• **Directions**: All lines from the start of the listing below through the line containing "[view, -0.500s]" are to be written out again exactly, and no others.

****

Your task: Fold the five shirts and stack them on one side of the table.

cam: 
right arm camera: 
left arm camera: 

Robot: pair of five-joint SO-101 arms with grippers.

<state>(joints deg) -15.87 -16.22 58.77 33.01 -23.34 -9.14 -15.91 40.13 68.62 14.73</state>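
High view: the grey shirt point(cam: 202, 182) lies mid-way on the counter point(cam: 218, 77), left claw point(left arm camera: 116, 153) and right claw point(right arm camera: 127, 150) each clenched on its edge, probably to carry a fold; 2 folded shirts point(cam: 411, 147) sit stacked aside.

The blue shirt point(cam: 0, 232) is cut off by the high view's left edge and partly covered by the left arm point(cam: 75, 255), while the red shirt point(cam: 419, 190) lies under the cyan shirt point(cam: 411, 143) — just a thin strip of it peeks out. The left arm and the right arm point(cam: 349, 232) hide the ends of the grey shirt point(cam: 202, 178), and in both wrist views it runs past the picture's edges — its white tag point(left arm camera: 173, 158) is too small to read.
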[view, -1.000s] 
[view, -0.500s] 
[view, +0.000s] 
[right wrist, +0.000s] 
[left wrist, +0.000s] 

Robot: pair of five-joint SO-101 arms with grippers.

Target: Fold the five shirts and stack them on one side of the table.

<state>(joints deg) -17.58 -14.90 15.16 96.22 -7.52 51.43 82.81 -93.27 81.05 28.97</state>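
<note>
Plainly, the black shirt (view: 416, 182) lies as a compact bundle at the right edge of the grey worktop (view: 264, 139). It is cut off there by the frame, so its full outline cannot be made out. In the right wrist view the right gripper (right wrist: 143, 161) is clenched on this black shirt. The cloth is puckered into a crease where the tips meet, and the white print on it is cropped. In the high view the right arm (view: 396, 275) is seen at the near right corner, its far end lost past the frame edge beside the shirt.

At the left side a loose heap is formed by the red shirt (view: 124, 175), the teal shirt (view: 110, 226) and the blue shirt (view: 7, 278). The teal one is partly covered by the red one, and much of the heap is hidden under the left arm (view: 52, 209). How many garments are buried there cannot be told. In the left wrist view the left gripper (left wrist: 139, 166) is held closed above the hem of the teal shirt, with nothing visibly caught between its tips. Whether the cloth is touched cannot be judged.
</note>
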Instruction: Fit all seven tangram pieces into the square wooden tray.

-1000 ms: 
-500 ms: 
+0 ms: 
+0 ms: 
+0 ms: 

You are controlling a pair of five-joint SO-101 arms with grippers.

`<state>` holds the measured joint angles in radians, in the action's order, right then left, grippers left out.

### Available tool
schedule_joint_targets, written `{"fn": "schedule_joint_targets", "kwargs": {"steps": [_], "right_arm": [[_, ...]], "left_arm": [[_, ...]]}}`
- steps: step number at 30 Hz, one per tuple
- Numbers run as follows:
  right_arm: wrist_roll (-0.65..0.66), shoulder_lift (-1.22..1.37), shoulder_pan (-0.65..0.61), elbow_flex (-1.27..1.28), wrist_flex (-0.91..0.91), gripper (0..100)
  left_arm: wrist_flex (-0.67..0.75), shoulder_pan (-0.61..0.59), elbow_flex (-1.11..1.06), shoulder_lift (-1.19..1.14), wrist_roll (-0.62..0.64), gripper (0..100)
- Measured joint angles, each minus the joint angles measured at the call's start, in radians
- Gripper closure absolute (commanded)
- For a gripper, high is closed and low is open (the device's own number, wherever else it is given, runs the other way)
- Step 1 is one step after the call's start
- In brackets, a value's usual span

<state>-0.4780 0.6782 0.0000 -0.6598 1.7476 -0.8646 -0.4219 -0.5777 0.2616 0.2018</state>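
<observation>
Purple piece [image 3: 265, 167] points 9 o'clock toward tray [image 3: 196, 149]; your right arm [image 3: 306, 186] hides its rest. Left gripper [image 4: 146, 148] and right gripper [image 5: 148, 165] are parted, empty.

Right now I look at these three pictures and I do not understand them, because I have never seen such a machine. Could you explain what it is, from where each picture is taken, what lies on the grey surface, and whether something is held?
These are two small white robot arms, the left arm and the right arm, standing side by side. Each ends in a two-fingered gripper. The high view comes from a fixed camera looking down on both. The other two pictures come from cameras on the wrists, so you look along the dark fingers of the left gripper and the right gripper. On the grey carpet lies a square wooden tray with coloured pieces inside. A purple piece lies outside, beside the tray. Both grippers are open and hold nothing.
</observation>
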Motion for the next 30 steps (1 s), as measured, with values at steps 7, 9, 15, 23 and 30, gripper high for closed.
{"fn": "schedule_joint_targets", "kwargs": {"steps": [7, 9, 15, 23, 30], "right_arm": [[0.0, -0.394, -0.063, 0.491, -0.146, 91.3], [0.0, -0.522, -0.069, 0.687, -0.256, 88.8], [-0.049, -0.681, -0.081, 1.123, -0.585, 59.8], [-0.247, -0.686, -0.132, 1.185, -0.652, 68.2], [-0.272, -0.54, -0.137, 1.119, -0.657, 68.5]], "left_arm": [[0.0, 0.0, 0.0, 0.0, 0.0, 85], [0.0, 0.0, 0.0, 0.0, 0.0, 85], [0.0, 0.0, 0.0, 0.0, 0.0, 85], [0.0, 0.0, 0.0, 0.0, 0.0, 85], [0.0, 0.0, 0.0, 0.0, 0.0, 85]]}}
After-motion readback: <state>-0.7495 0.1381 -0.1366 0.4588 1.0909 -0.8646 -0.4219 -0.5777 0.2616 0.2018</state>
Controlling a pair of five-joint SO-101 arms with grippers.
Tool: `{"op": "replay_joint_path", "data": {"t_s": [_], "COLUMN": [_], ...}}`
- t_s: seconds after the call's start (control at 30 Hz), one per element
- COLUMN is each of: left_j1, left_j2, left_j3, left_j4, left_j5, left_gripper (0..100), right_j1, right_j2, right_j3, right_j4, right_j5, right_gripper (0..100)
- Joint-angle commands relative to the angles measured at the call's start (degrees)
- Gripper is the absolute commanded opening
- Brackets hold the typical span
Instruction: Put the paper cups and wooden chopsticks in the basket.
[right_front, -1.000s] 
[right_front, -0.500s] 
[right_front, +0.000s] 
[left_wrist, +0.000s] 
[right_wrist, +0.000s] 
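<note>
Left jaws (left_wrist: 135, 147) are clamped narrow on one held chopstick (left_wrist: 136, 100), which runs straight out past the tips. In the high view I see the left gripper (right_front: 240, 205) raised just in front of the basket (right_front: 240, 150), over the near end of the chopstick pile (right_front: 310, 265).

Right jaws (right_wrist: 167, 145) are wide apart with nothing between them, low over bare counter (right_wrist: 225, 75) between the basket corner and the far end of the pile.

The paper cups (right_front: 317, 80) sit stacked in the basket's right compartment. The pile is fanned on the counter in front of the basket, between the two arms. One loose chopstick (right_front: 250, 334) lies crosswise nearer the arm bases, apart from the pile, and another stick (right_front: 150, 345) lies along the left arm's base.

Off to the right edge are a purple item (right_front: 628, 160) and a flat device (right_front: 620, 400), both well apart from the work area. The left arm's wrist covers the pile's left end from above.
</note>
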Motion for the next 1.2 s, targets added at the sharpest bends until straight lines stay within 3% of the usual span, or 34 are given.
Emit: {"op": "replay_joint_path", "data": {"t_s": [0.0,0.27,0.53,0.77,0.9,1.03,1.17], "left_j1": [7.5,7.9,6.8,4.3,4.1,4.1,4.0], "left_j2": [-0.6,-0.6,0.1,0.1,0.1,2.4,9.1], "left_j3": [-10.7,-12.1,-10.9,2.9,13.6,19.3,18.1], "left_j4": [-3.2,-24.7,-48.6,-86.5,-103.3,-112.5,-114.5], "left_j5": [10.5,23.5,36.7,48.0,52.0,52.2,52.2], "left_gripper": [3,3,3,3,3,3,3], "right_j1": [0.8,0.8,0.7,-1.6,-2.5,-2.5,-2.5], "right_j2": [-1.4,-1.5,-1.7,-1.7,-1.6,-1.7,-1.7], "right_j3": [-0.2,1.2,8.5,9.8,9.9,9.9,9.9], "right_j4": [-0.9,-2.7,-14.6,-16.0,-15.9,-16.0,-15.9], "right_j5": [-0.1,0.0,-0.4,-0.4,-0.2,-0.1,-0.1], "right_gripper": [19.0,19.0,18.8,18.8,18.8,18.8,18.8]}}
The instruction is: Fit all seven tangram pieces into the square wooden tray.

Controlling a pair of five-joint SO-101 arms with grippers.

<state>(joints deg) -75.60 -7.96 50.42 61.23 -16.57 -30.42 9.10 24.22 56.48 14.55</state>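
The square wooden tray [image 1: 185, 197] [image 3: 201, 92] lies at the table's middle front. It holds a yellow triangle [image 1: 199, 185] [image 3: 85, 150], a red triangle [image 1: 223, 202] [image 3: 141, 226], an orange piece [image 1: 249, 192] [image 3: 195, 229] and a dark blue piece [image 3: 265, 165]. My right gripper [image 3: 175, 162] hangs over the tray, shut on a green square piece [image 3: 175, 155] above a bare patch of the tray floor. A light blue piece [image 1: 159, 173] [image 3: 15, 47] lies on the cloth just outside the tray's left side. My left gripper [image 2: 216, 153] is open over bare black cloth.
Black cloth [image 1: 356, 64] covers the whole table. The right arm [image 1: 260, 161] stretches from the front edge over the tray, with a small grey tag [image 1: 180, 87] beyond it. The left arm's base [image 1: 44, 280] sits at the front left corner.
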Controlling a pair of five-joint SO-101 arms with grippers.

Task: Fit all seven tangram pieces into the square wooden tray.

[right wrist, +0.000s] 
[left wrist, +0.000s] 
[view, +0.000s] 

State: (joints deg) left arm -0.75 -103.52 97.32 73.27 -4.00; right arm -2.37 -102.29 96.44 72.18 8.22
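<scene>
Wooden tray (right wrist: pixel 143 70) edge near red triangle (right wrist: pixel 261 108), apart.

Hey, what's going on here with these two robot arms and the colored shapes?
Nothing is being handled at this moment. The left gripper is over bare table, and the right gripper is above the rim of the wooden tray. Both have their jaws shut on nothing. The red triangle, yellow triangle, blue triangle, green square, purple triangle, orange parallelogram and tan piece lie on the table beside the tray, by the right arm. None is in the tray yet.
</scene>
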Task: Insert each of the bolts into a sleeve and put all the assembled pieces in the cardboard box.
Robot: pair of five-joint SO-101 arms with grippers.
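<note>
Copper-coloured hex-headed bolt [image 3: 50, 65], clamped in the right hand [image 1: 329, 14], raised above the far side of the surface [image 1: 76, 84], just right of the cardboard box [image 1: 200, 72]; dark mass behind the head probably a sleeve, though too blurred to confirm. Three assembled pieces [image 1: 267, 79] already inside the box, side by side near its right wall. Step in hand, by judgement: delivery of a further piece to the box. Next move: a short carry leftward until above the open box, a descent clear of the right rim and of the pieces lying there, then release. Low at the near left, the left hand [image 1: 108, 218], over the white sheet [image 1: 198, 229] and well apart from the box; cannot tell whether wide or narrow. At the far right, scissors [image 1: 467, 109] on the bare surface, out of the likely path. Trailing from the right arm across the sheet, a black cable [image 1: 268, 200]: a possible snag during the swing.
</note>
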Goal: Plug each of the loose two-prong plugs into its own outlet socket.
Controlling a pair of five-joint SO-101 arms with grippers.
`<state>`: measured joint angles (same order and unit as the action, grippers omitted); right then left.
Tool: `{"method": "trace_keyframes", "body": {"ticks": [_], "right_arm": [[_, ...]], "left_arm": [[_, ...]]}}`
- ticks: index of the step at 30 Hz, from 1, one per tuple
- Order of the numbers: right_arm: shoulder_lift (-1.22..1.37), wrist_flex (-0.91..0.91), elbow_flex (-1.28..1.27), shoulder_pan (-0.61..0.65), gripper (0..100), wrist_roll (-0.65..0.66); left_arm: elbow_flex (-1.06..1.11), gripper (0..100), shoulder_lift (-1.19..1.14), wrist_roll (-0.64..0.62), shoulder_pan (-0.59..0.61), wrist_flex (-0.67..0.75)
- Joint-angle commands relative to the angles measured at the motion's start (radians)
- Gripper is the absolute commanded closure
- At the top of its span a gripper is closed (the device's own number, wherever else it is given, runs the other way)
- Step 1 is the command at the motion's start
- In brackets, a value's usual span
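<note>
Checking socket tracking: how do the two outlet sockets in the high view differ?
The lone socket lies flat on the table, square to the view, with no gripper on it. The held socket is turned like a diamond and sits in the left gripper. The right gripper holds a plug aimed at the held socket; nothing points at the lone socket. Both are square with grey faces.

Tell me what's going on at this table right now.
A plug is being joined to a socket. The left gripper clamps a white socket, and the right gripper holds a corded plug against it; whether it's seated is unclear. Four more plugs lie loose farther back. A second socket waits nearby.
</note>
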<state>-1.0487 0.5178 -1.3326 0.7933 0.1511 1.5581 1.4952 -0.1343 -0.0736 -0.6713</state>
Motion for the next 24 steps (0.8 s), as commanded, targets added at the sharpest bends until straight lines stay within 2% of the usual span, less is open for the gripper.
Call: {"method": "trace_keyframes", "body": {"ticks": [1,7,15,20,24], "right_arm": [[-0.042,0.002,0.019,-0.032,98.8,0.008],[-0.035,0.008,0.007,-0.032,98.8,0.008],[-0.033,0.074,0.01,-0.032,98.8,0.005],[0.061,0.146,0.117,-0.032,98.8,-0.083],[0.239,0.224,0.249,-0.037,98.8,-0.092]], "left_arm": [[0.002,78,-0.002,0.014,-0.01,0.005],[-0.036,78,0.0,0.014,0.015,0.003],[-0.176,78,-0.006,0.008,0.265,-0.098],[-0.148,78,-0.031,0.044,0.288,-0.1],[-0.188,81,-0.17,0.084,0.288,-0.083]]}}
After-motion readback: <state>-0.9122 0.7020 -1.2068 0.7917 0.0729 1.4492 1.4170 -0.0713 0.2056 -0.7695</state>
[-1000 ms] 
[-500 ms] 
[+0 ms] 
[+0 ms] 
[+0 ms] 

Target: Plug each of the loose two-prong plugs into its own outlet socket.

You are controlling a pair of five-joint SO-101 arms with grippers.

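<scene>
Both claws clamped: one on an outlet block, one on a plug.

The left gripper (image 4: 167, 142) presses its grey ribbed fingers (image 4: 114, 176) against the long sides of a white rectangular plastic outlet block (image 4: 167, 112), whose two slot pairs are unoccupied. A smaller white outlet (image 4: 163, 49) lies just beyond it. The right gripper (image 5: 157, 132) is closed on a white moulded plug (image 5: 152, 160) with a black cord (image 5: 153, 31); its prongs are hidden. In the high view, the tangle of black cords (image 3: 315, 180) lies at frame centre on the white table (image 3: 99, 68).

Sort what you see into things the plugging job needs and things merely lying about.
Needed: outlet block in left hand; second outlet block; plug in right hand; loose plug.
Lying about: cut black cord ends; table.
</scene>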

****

• **Output for this exercise**:
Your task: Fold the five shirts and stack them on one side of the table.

cam: 
right arm camera: 
left arm camera: 

Robot: pair of five-joint SO-101 arms with grippers.

<state>(joints deg) -15.87 -16.22 58.77 33.01 -23.34 -9.14 -15.91 40.13 68.62 14.73</state>
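High view: the grey shirt point(cam: 202, 182) lies mid-way on the counter point(cam: 218, 77), left claw point(left arm camera: 116, 153) and right claw point(right arm camera: 127, 150) each clenched on its edge, probably to carry a fold; 2 folded shirts point(cam: 411, 147) sit stacked aside.

The blue shirt point(cam: 0, 232) is cut off by the high view's left edge and partly covered by the left arm point(cam: 75, 255), while the red shirt point(cam: 419, 190) lies under the cyan shirt point(cam: 411, 143) — just a thin strip of it peeks out. The left arm and the right arm point(cam: 349, 232) hide the ends of the grey shirt point(cam: 202, 178), and in both wrist views it runs past the picture's edges — its white tag point(left arm camera: 173, 158) is too small to read.
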[view, -1.000s] 
[view, -0.500s] 

The output as shown is complete.